Kylie gives Maura a look she’s come to know very well, knitting her brows together and crossing her arms over her tiny chest. “No.”
Before it can launch into a full-blown fight, another voice joins the chorus. “Jane?” Maura looks up to see a man in a suit standing behind Jane, his gun out and confusion all over his features. She manages to struggle to her feet as he says, “Jane, what’s going on?”
Kylie turns to look at him, and he blanches. “Kylie?”
Jane hasn’t lowered her gun or looked away from Maura for a second. “Frost, grab Kylie.” The man holsters his gun and comes forward, reaching down to scoop up the child, but she’s too fast for him.
She screams and dives behind Maura, trying to curl herself up into a ball. Maura is terrified of one of them shooting Kylie with all the commotion. “Please,” she says again, pleading, raising her hands in the air for the third time, feeling something rip under her skin. “She’s scared.”

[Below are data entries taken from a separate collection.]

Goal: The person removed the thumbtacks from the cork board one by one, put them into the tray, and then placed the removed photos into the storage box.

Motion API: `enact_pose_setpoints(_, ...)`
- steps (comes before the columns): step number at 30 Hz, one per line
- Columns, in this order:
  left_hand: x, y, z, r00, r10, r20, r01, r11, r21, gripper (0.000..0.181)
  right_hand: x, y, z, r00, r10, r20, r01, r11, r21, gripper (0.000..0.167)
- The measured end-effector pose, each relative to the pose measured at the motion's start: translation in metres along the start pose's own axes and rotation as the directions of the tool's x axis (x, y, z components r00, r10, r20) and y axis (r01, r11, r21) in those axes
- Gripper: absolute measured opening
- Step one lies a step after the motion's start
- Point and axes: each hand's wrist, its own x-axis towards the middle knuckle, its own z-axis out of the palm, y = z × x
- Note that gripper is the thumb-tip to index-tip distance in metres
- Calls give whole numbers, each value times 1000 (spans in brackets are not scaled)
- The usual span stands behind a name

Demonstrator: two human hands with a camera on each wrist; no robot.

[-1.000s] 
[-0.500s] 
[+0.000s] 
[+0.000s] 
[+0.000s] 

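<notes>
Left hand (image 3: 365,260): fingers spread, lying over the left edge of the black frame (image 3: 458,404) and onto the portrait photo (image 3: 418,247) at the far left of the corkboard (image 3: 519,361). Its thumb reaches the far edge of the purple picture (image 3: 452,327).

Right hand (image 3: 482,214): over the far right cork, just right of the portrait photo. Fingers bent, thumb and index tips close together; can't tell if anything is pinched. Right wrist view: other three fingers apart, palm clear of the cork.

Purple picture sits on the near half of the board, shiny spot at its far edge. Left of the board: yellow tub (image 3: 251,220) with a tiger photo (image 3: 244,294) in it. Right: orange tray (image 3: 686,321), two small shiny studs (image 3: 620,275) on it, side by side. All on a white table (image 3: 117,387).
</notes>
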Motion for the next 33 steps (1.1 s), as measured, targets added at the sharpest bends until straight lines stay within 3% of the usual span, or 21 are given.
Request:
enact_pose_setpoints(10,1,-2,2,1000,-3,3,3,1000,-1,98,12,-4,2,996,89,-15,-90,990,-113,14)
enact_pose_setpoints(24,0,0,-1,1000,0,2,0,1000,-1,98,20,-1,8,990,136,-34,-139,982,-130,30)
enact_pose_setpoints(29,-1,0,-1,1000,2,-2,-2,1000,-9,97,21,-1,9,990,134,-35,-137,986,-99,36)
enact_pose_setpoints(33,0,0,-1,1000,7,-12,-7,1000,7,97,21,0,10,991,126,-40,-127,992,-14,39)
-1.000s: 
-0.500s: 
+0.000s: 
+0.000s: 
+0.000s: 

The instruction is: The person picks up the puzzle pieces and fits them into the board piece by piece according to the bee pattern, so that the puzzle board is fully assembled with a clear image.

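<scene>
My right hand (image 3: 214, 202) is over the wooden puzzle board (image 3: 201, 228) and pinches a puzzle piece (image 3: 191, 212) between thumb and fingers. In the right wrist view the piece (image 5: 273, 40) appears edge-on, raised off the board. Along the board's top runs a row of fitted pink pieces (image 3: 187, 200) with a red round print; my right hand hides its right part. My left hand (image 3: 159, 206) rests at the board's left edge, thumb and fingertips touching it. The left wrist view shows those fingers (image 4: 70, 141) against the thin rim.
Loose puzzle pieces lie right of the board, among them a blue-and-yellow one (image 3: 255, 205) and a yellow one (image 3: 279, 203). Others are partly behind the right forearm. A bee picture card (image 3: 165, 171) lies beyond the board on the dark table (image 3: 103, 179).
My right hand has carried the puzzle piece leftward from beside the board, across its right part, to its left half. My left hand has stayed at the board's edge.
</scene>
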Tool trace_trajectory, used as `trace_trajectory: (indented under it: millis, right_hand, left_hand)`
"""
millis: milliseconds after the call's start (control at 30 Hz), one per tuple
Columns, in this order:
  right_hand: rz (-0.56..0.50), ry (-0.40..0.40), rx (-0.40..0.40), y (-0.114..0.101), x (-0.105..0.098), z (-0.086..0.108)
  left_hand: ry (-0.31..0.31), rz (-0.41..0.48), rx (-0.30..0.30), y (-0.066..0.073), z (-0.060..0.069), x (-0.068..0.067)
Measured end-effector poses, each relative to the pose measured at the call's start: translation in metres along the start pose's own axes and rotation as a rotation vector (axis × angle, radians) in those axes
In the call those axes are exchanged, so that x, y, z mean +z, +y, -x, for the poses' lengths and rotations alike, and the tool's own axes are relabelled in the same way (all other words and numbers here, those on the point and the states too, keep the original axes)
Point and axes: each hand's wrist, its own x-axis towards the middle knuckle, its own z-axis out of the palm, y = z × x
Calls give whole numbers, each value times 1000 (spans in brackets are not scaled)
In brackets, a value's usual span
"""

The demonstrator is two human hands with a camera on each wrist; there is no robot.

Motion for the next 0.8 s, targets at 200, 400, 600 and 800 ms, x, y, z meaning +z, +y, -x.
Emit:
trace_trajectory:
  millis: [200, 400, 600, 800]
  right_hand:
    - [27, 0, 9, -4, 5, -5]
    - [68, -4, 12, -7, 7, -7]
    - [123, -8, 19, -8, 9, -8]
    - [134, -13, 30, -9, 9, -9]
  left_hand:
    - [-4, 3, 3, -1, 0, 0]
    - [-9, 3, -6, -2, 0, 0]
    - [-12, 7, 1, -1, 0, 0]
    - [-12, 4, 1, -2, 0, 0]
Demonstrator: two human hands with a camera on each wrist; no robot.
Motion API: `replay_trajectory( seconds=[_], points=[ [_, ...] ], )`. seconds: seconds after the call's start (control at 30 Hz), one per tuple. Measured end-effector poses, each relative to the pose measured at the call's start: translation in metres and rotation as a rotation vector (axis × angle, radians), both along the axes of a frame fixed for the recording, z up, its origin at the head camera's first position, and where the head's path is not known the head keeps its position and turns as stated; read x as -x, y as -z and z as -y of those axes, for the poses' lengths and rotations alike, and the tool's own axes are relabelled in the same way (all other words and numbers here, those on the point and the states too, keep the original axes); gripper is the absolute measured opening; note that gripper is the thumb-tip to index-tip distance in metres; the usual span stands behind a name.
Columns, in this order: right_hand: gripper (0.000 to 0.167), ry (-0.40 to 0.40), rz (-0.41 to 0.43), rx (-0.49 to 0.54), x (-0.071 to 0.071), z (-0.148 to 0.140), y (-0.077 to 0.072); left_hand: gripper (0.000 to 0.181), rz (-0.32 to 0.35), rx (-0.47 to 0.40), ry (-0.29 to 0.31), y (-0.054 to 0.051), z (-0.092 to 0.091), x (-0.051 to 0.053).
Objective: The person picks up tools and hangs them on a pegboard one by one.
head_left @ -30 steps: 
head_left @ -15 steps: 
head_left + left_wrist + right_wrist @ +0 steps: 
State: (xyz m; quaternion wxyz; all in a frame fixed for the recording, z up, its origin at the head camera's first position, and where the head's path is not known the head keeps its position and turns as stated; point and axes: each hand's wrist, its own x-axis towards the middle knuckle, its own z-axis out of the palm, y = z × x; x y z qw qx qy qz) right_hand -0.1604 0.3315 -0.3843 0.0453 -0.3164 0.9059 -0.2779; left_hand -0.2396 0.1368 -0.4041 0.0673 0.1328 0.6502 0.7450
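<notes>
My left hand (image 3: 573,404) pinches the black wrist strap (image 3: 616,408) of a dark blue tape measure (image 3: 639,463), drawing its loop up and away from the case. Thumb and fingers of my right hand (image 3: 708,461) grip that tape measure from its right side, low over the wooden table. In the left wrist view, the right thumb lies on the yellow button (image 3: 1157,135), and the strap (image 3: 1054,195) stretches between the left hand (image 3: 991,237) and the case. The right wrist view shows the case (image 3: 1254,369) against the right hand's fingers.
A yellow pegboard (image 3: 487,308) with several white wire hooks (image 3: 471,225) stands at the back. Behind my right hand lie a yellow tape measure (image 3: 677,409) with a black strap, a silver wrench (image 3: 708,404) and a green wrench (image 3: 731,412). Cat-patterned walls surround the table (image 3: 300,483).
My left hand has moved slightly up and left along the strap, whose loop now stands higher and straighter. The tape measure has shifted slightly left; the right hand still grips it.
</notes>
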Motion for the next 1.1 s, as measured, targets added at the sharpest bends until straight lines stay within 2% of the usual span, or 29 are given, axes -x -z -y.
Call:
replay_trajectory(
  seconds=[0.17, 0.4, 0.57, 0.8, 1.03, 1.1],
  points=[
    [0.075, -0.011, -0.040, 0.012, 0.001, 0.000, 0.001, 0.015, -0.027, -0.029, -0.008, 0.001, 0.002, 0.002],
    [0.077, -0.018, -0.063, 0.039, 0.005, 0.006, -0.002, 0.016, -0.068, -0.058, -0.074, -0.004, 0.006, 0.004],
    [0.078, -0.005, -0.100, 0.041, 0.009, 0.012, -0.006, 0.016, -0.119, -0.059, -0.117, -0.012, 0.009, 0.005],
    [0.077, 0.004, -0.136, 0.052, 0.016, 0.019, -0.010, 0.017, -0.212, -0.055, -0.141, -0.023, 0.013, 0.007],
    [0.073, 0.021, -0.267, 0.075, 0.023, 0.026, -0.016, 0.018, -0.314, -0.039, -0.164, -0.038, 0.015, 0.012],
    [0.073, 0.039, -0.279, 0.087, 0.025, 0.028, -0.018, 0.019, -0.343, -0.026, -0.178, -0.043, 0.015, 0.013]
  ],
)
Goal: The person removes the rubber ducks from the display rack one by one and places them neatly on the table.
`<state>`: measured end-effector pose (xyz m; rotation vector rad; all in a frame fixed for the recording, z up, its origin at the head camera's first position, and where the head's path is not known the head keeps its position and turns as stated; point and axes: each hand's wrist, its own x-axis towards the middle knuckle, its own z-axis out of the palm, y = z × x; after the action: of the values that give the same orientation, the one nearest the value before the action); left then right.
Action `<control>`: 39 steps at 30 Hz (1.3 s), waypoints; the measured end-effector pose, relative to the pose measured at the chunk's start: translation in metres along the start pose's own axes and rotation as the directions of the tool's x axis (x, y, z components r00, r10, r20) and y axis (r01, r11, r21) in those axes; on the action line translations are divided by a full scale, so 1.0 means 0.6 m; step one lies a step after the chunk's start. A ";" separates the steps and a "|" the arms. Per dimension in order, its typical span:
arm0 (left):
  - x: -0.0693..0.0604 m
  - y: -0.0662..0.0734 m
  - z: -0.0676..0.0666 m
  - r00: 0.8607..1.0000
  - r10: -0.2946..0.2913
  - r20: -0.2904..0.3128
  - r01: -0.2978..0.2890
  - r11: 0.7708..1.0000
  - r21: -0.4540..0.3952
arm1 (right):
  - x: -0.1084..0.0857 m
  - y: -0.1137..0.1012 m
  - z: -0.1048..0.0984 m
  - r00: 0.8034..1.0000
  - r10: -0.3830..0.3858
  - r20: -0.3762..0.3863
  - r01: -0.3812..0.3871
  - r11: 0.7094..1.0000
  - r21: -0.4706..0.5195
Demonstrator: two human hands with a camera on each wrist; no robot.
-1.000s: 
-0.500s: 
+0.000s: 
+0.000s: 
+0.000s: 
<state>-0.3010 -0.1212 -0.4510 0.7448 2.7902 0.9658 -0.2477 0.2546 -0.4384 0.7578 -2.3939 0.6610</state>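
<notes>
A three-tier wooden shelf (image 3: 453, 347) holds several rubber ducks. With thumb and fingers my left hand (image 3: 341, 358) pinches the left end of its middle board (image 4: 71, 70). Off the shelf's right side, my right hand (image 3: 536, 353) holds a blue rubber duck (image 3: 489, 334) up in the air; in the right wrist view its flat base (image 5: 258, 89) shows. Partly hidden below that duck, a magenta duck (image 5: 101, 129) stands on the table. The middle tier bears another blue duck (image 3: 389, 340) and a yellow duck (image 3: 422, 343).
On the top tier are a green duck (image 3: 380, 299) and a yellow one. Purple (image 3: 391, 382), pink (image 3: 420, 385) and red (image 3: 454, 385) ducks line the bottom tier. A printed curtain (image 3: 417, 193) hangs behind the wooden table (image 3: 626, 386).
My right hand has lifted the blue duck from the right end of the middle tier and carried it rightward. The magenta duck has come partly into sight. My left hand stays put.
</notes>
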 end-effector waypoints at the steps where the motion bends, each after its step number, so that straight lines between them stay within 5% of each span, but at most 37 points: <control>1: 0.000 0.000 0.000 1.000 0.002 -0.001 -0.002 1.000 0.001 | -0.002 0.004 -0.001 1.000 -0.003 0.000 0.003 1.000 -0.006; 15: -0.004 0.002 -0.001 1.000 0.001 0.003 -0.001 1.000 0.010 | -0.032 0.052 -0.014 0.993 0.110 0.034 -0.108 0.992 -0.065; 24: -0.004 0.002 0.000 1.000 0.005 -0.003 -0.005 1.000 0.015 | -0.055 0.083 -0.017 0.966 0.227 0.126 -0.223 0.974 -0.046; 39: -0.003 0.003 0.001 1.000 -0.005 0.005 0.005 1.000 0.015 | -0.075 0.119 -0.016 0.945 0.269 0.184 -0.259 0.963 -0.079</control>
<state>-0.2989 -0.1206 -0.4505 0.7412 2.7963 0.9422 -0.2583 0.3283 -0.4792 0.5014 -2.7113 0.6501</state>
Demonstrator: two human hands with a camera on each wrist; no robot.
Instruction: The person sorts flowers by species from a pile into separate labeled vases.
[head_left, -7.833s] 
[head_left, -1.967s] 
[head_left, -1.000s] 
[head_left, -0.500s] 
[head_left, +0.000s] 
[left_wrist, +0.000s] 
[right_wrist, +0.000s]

Jane keeps her gun trained on Maura, but seems to understand. “Frost, cuff her and take her to interrogation. I’ll meet you there.”
Frost comes forward again. He reaches out to take Maura’s wrists, and even the guard standing fifteen feet away can see her flinch. She stands as still as she can as he cuffs her arms behind her back. She lets him steer her toward the elevator across the lobby, but stops in her tracks as Kylie screams again.
“Mo! Mo!” Maura turns to see Kylie squirming out of Jane’s arms. She breaks free and launches herself at Maura’s legs, chanting “Mo, Mo, Mo,” and sobbing.
“Shh, baby, shh.” Maura tries to comfort her, but it’s hard with her arms behind her back. She bends down to try to kiss Kylie’s head or whisper to her, but Jane rips the child away from her.
“Take her,” she snarls.
Maura’s muscles have given out again again, and Frost has to heave her to her feet. He silently leads her into the elevator, and they can hear Kylie’s voice fade from screams to plaintive cries as they rise above the second floor.
Maura leans her head against the elevator wall, too exhausted to cry.
They made it.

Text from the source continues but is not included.